§ Task to complete:
Repeat the listing in full, word for word.

====== Provided material ======

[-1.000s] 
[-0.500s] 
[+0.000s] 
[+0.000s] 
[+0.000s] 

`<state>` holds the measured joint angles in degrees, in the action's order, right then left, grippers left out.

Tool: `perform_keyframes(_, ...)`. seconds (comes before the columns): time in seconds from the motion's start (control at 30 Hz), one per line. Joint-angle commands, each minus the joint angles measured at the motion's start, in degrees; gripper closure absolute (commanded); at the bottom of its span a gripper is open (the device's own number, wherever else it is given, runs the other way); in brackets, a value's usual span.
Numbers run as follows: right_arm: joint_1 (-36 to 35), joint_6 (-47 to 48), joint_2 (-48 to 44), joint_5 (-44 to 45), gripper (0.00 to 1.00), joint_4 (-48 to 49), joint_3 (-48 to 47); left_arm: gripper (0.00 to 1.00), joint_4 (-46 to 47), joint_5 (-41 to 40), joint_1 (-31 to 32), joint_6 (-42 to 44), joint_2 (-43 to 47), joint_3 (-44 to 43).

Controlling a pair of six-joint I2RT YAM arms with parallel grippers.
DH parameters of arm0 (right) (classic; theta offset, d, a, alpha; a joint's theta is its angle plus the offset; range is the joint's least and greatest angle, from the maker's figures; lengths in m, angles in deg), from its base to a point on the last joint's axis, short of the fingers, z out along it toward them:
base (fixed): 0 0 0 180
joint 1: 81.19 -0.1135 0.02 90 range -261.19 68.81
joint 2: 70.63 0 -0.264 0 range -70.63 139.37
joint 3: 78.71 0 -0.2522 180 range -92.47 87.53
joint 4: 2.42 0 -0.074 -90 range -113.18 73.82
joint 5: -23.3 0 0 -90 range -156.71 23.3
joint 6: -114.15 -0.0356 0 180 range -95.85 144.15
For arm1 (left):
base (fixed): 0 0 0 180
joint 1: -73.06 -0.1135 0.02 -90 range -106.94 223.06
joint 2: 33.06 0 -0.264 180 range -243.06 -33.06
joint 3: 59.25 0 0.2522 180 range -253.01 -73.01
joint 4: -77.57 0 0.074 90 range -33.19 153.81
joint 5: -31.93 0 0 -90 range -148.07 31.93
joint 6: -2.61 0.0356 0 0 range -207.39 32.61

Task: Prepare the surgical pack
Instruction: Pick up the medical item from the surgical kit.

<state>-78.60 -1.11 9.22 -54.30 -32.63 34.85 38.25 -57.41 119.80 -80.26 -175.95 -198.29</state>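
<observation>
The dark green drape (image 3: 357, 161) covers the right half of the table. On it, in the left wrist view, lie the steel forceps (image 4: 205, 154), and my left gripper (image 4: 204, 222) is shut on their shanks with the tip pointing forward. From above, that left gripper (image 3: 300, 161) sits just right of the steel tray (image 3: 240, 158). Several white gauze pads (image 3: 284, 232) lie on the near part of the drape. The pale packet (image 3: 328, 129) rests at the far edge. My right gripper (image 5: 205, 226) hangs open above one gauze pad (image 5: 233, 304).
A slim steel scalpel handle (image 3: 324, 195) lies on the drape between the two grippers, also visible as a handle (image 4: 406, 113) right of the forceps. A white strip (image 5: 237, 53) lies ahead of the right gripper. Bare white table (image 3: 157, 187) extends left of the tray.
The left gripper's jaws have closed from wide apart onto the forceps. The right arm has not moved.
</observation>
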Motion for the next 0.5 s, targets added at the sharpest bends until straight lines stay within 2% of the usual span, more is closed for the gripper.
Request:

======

§ Solved exercise:
[-1.000s] 
[-0.500s] 
[+0.000s] 
[+0.000s] 
[+0.000s] 

`<state>` holds the measured joint angles in degrees, in the action's order, right then left, grippers left out.

Tool: `perform_keyframes(_, ...)`. seconds (comes before the columns): time in seconds from the motion's start (control at 30 Hz), one per line. Joint-angle commands, each minus the joint angles measured at the motion's start, in degrees; gripper closure absolute (commanded); at the bottom of its span a gripper is open (the device's own number, wherever else it is given, runs the other way); in brackets, a value's usual span.
Numbers run as follows: right_arm: joint_1 (-36 to 35), joint_6 (-47 to 48), joint_2 (-48 to 44), joint_5 (-44 to 45), gripper (0.00 to 1.00), joint_4 (-48 to 49), joint_3 (-48 to 47); left_arm: gripper (0.00 to 1.00), joint_4 (-46 to 47), joint_5 (-41 to 40), joint_1 (-31 to 32), joint_6 (-42 to 44), joint_2 (-43 to 47), joint_3 (-44 to 43).

Controlling a pair of six-joint I2RT YAM arms with parallel grippers.
DH parameters of arm0 (right) (classic; theta offset, d, a, alpha; a joint's theta is its angle plus the offset; range is the joint's least and greatest angle, from the maker's figures; lengths in m, angles in deg), from its base to a point on the last joint's axis, short of the fingers, z out along it toward them:
base (fixed): 0 0 0 180
joint 1: 81.19 -0.1135 0.02 90 range -261.19 68.81
joint 2: 70.63 0 -0.264 0 range -70.63 139.37
joint 3: 78.71 0 -0.2522 180 range -92.47 87.53
joint 4: 2.42 0 -0.074 -90 range -113.18 73.82
joint 5: -23.3 0 0 -90 range -156.71 23.3
joint 6: -114.15 -0.0356 0 180 range -95.85 144.15
For arm1 (left):
base (fixed): 0 0 0 180
joint 1: -73.06 -0.1135 0.02 -90 range -106.94 223.06
joint 2: 33.06 0 -0.264 180 range -243.06 -33.06
joint 3: 59.25 0 0.2522 180 range -253.01 -73.01
joint 4: -77.57 0 0.074 90 range -33.19 153.81
joint 5: -31.93 0 0 -90 range -148.07 31.93
joint 6: -2.61 0.0356 0 0 range -207.39 32.61

Task: Prepare the surgical pack
Instruction: Pick up the medical item from the surgical kit.

<state>-78.60 -1.11 9.22 -54.30 -32.63 34.85 38.25 -57.41 119.80 -80.26 -175.95 -198.29</state>
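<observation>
The dark green drape (image 3: 357, 161) covers the right half of the table. On it, in the left wrist view, lie the steel forceps (image 4: 205, 154), and my left gripper (image 4: 204, 222) is shut on their shanks with the tip pointing forward. From above, that left gripper (image 3: 300, 161) sits just right of the steel tray (image 3: 240, 158). Several white gauze pads (image 3: 284, 232) lie on the near part of the drape. The pale packet (image 3: 328, 129) rests at the far edge. My right gripper (image 5: 205, 226) hangs open above one gauze pad (image 5: 233, 304).
A slim steel scalpel handle (image 3: 324, 195) lies on the drape between the two grippers, also visible as a handle (image 4: 406, 113) right of the forceps. A white strip (image 5: 237, 53) lies ahead of the right gripper. Bare white table (image 3: 157, 187) extends left of the tray.
The left gripper's jaws have closed from wide apart onto the forceps. The right arm has not moved.
</observation>
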Motion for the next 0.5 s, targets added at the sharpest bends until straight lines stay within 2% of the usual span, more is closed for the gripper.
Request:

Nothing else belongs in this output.